元テレビプロデューサーで、BuzzFeed Japanで動画統括部長をつとめる福原伸治は、こう反応している。
《とても重い重い言葉。「表現する」とはどういうことかという重い問いでもある》
フィルモアイーストの角田奈穂子は一時、削除していたブログを復活させた。
《金菱先生のコメントを読んで、出版に関わる人間としての姿勢を厳しく問われました。胸に刻み、できうる限りの真摯な姿勢で取材と原稿に取り組まなければと思い知らされました。下記の記事も時間の経過もあり、書き直したい部分は多々あります。とくに震災から7年の歳月が経っても、未だ、いえ、もしかすると、よりつらく、哀しく、苦しい思いをしている被災地の方々への配慮が足りなかったことは反省しています。東京で安穏と暮らしているにもかかわらず、被災地に近い人間だから、という傲慢さがあったことは否めません》
「俺俺」で大江健三郎賞を受賞している星野智幸は「美しい顔」も「3・11 慟哭の記録」もともに読んでいないことを認めたうえでフェイスブックに次のように投稿している。
《盗作・引用の問題で揺れている『美しい顔』について、引用されたとされる『3・11 慟哭の記録』を学生たちと共に聞き取り・記録集としてまとめた、東北学院大、金菱清さんの、疑義。
「果たして、本小説の作家や出版社、あるいは今回の件で報道するメディアの方々はこのような未だ言葉にも出せず、一人で黙して涙している人々に対して、フィクションであれなんであれ言葉を与えることになったのでしょうか?
そのような向き合い方をされているのか問いたいと思っています。

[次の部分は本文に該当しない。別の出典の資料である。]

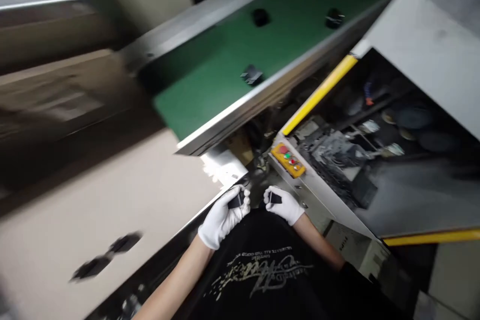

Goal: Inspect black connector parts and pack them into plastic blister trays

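Note:
White gloves cover both of my hands, held low in front of my black shirt. My left hand point(227, 215) is curled around a small dark block-like part point(236, 201), near the corner of the pale table point(161, 190). In my right hand point(285, 205), a similar small black part point(275, 198) is gripped between thumb and fingers. A short gap separates the two hands. Both parts are partly covered by the fingers, and their exact kind cannot be made out.
Ahead runs a green conveyor belt point(210, 95) carrying several dark parts, one of them a dark part point(252, 75) near its end. Two blurred dark pieces point(125, 242) lie on the table. At right stands a machine with a yellow button box point(288, 160) and yellow edges.

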`<state>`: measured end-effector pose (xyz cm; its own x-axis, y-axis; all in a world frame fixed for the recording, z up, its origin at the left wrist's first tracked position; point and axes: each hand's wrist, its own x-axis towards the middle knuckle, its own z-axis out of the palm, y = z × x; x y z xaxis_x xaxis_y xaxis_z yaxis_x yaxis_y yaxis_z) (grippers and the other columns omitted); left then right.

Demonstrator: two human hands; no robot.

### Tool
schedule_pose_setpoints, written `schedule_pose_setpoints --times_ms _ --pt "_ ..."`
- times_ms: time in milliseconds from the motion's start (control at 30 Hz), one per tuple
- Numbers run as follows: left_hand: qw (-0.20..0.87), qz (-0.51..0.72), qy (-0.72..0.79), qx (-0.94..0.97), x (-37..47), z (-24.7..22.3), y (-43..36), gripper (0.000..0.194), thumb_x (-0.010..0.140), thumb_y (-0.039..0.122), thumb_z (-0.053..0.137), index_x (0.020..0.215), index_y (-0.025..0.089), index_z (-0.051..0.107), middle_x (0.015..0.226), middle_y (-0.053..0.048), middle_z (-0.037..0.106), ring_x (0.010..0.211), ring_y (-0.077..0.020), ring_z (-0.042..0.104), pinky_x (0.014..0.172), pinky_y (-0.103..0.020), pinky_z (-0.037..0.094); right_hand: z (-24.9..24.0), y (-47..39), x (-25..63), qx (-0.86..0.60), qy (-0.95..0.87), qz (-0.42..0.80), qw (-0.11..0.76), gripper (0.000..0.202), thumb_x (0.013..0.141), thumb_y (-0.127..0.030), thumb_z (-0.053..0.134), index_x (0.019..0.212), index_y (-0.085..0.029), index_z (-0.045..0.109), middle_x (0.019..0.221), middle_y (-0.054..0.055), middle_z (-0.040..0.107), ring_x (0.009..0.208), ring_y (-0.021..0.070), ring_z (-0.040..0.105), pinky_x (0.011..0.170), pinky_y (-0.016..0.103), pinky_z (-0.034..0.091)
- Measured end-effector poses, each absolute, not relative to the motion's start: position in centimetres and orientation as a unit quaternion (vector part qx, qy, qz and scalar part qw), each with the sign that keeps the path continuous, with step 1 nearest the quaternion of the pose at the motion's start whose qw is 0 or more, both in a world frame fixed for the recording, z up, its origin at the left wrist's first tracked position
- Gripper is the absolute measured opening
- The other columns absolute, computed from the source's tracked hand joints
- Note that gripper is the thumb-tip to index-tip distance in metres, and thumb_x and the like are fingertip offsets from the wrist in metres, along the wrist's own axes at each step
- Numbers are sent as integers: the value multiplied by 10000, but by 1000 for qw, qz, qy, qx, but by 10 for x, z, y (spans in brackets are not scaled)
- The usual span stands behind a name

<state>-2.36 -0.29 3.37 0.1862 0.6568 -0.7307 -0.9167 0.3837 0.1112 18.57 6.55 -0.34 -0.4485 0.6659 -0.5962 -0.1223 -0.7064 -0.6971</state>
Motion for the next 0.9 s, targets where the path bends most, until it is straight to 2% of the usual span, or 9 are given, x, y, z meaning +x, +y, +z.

」
両方とも読んでいない身としては、判断する立場にないが、文学の原則として、金菱さんの意見には深く共感、同意する。
また、盗作・引用の境界は曖昧であり、どこで線を引いてどのように判断すればよいかは、さまざまなケースが起こるたびに、出版界があれこれ迷うながら、その線引きを探ってきた。私がデビューしてからのこの20年ちょっとの間にも、たくさん起こった。文芸家協会が見解をまとめた冊子も、10年ぐらい前だったか、会員に配布されている。
もちろん、正解はないから、いつでも異論のある中での対応とはなるだろうが、私の印象では、今回の講談社の対応は、過去の出版界の積み重ねてきた経験と知見を、あまり考慮していないものに感じられる》
過去の出版界の積み重ねてきた経験と知見をあまり考慮していない対応は、「美しい顔」にとどまらなかった。今年に入ってからも、絵本や図鑑においても、江戸川乱歩賞の発表においても、自民党のタイアップ広告の是非をめぐって女性誌『ViVi』が大炎上を遂げた件でも過去の出版界の積み重ねてきた経験と知見をあまり考慮していない対応に終始したのである。